WORK INSTRUCTIONS: In the records below, the line with "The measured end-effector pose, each" opens the range and the line with "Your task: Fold" closes it; print that range exactly and nothing else.

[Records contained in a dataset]
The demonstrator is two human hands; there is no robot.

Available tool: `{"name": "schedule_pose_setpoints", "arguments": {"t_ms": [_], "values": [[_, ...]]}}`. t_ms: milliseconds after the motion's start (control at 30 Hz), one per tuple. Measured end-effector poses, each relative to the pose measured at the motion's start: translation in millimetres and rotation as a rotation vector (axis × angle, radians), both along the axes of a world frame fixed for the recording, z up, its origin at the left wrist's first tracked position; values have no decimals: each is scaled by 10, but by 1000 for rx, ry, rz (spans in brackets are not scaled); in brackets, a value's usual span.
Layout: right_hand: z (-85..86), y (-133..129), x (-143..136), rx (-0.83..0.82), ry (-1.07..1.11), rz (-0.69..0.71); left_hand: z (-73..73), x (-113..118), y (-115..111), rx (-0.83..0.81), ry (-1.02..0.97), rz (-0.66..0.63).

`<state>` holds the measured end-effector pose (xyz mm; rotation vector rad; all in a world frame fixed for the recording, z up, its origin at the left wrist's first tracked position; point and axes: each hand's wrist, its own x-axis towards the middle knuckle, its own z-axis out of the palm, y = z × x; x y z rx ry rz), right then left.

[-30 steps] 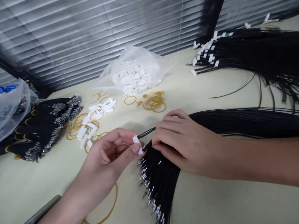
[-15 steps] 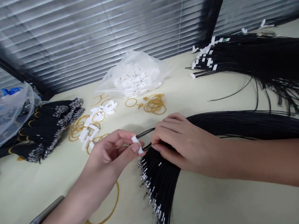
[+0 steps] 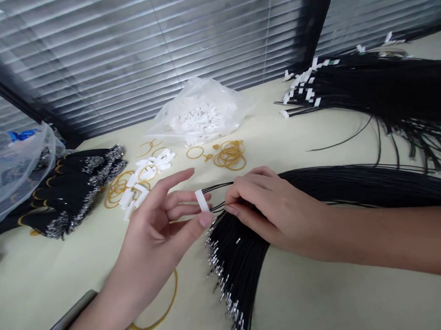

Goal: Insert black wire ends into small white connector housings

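Note:
A white connector housing (image 3: 202,201) sits on the ends of a few thin black wires (image 3: 218,186). My right hand (image 3: 270,207) pinches these wires a little behind the housing. Around the housing, my left hand (image 3: 167,213) has its fingers apart: the index is raised, the thumb tip is by the housing's lower end, and other fingers lie behind it. Below both hands fans a bundle of black wires (image 3: 241,263) with bare metal terminals at its ends. The bundle runs on to the right, behind my right wrist.
Loose white housings (image 3: 134,187) and yellow rubber bands (image 3: 229,155) lie beyond my hands. Further back is a clear bag of white housings (image 3: 198,116). Banded wire bundles (image 3: 75,184) are at left, and wires with housings (image 3: 368,81) at right. One rubber band (image 3: 159,320) lies near my left forearm.
My left index finger and thumb have spread from their pinch on the housing, which now shows more of its face. My right hand keeps its grip on the wires.

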<state>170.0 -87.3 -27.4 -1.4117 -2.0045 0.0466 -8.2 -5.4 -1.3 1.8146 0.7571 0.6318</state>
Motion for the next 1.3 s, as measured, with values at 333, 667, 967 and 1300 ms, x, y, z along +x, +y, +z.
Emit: {"name": "schedule_pose_setpoints", "arguments": {"t_ms": [333, 667, 967, 1300], "values": [[150, -35, 31, 339, -167, 42, 35, -5, 101, 784, 202, -46], [129, -18, 19, -65, -402, 195, -51, 23, 143, 582, 216, 40], [154, -48, 25, -105, -269, 215, -22, 63, 131, -52, 127, 30], [61, -30, 8, -3, -85, 43, 16, 22, 111, -271, 64, -6]]}}
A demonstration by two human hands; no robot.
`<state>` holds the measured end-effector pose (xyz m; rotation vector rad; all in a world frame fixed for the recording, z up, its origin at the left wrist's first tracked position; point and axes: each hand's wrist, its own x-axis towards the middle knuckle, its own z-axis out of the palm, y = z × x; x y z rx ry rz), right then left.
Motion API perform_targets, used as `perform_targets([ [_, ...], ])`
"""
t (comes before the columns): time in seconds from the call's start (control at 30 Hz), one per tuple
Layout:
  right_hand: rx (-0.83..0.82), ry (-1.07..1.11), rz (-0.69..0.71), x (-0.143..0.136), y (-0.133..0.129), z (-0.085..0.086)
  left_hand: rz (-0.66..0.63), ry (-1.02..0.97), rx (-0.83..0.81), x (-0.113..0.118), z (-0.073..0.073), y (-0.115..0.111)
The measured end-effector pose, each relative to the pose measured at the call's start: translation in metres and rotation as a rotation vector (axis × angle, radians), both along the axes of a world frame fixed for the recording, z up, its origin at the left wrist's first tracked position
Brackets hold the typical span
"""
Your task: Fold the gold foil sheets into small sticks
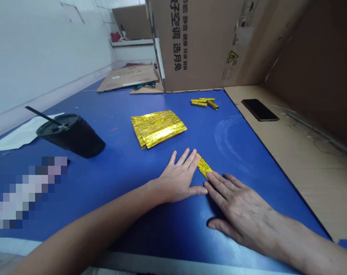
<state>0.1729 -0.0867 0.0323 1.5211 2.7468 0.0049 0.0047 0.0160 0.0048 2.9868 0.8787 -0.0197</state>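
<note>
A narrow strip of gold foil paper (203,166) lies flat on the blue table (167,233). My left hand (180,179) rests beside it with fingers spread, its fingertips touching the strip's far end. From the right, my right hand (233,202) lays its fingertips on the near end, fingers stretched out and thumb apart. Parts of both ends are covered by the fingers. Beyond my hands sits a stack of gold foil sheets (159,128). Farther back, several small folded gold foil pieces (203,102) lie in a loose group.
A dark tumbler with a straw (76,135) stands at the left, near a white sheet (17,133). A phone (259,109) lies on the cardboard (294,152) along the right. A large cardboard box (202,46) rises at the back. Something blurred out (27,194) is at the left.
</note>
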Motion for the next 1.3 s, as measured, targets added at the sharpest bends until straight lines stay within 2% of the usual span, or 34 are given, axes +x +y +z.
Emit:
perform_targets([
  [0.33,-0.037,-0.024,0.018,-0.003,0.000,0.001,0.017,-0.048,0.009,0.002,0.002,-0.003],
  [0.4,-0.022,-0.019,0.015,-0.002,0.000,0.000,-0.052,-0.093,0.030,0.005,0.004,-0.007],
  [0.5,0.018,-0.013,0.014,-0.002,0.000,0.000,-0.220,-0.116,-0.018,0.008,0.005,-0.014],
  [0.57,0.039,-0.006,0.015,-0.002,0.001,0.000,-0.257,-0.103,-0.055,0.009,0.003,-0.015],
  [0.77,0.088,0.004,0.017,0.000,0.002,-0.003,-0.106,-0.024,-0.043,0.004,0.001,-0.002],
  [0.93,0.075,0.016,-0.067,0.010,0.010,-0.003,-0.018,-0.018,0.043,0.000,0.005,-0.003],
  [1.03,0.075,-0.014,-0.132,0.021,0.019,-0.003,-0.047,-0.043,0.091,-0.003,0.005,-0.015],
  [1.17,0.077,-0.052,-0.176,0.033,0.029,-0.006,-0.145,-0.070,0.055,-0.004,0.005,-0.032],
  [1.3,0.056,-0.042,-0.178,0.039,0.032,-0.010,-0.146,-0.075,0.018,-0.002,0.005,-0.038],
])
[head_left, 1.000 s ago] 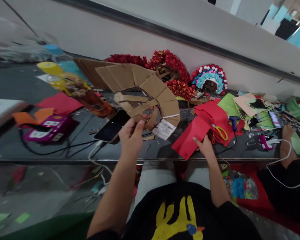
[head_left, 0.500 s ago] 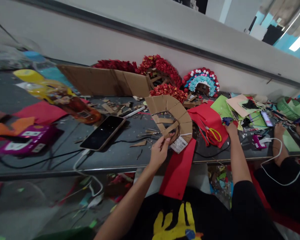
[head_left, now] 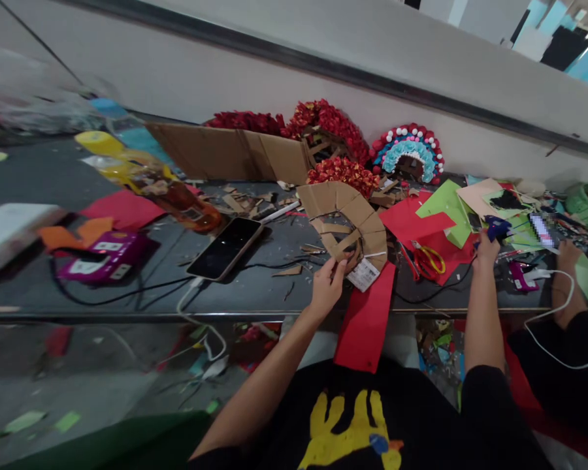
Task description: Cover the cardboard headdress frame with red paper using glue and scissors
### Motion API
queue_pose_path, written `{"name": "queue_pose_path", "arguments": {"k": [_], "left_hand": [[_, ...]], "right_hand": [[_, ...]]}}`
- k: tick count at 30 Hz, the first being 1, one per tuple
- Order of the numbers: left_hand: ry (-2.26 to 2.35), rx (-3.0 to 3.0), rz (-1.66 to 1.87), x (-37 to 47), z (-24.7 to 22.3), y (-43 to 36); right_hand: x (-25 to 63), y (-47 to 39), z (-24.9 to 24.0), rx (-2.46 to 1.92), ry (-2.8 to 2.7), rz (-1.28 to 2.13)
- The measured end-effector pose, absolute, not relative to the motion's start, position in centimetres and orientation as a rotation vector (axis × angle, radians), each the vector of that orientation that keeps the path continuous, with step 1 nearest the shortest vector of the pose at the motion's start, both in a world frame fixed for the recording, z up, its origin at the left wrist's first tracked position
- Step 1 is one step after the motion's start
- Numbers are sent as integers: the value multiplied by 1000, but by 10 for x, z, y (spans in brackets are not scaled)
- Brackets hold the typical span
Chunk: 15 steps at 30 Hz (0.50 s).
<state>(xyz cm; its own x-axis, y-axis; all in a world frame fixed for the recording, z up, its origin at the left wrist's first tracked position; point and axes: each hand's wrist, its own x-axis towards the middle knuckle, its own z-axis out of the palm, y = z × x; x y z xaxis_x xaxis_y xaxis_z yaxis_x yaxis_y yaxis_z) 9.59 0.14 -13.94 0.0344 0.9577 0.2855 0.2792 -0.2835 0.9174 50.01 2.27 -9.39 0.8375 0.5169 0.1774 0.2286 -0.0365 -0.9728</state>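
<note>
Between hands: cardboard arch, pinched by left hand.

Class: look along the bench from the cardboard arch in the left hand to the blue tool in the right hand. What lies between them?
In the head view, red paper with the scissors on it.

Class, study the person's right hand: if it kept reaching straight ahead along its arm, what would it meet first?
The right hand already grips the blue glue gun; just beyond, probably the green paper sheets, though depth is unclear.

Arched cardboard frame (pinched upright); blue glue gun beyond scissors
</note>
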Motion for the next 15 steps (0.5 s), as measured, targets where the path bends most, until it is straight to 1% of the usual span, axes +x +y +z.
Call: {"name": "queue_pose_path", "arguments": {"k": [3,6,10,13,15], "left_hand": [[1240,1702,1291,97,-142,10],[1232,1758,1308,98,-143,21],[1247,1848,1316,99,-140,37],[1217,1901,1320,101,-137,46],[1202,1913,1328,103,-136,50]], "right_hand": [[489,17,-83,-1548,-568,313],[458,0,-80,-1436,-623,438],[397,-34,-92,-1360,-641,739],[346,-53,-107,-1239,-559,1086],[310,-58,-118,-1136,-490,1165]]}}
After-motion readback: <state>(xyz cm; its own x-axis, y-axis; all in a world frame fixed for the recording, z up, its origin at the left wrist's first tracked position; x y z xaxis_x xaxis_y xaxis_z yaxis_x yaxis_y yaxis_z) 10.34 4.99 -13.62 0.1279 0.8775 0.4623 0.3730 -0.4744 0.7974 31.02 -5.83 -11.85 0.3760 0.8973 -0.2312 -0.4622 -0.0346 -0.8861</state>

COMPLETED EXERCISE:
The measured end-effector pose, each relative to the pose measured at the call's start: translation in metres and rotation as a rotation vector (axis × angle, radians), both along the axes of a world frame fixed for the recording, z up, its origin at the left wrist's first tracked position
Brackets hold the typical span
"""
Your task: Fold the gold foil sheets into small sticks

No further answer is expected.